Preventing Calpain Externalization by Reducing ABCA1 Activity with Probenecid Limits Melanoma Angiogenesis and Development.

Calpains, intracellular proteases specifically inhibited by calpastatin, play a major role in neoangiogenesis involved in tumor invasiveness and metastasis. They are partly exteriorized via the ATP-binding cassette transporter A1(ABCA1) transporter, but the importance of this process in tumor growth is still unknown. The aim of our study was to investigate the role of extracellular calpains in a model of melanoma by blocking their extracellular activity or exteriorization. In the first approach, a B16-F10 model of melanoma was developed in transgenic mice expressing high extracellular levels of calpastatin. In these mice, tumor growth was inhibited by ∼ 3-fold compared with wild-type animals. In vitro cytotoxicity assays and in vivo tumor studies have demonstrated that this protection was associated with a defect in tumor neoangiogenesis. Similarly, in wild-type animals given probenecid to blunt ABCA1 activity, melanoma tumor growth was inhibited by ∼ 3-fold.

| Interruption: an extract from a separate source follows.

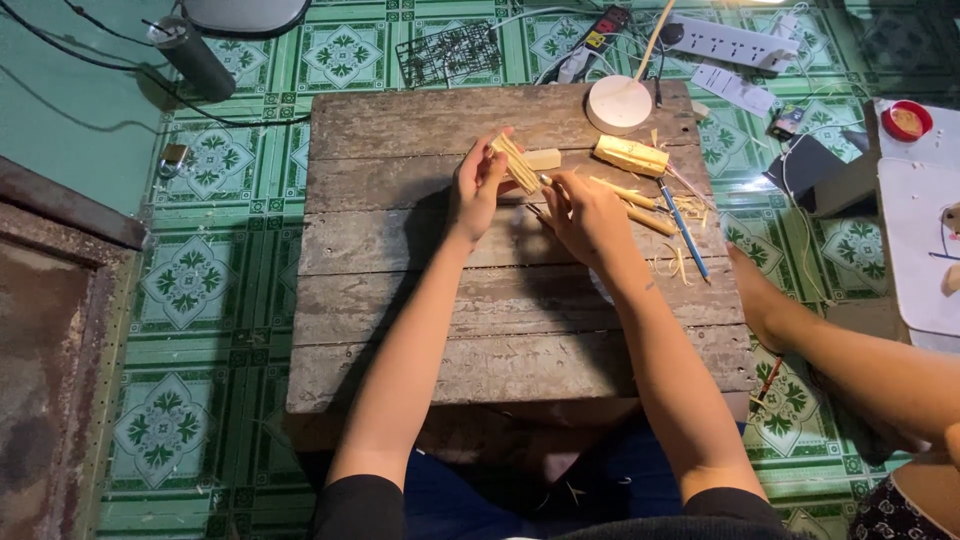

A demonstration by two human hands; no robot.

Again, this response was associated with a defect in neoangiogenesis. In vitro studies confirmed that probenecid limited endothelial cell migration and capillary formation from vascular explants. The observed reduction in fibronectin cleavage under these conditions is potentially involved in the response. Collectively, these studies demonstrate that probenecid, by blunting ABCA1 activity and thereby calpain exteriorization, limits melanoma tumor neoangiogenesis and invasiveness.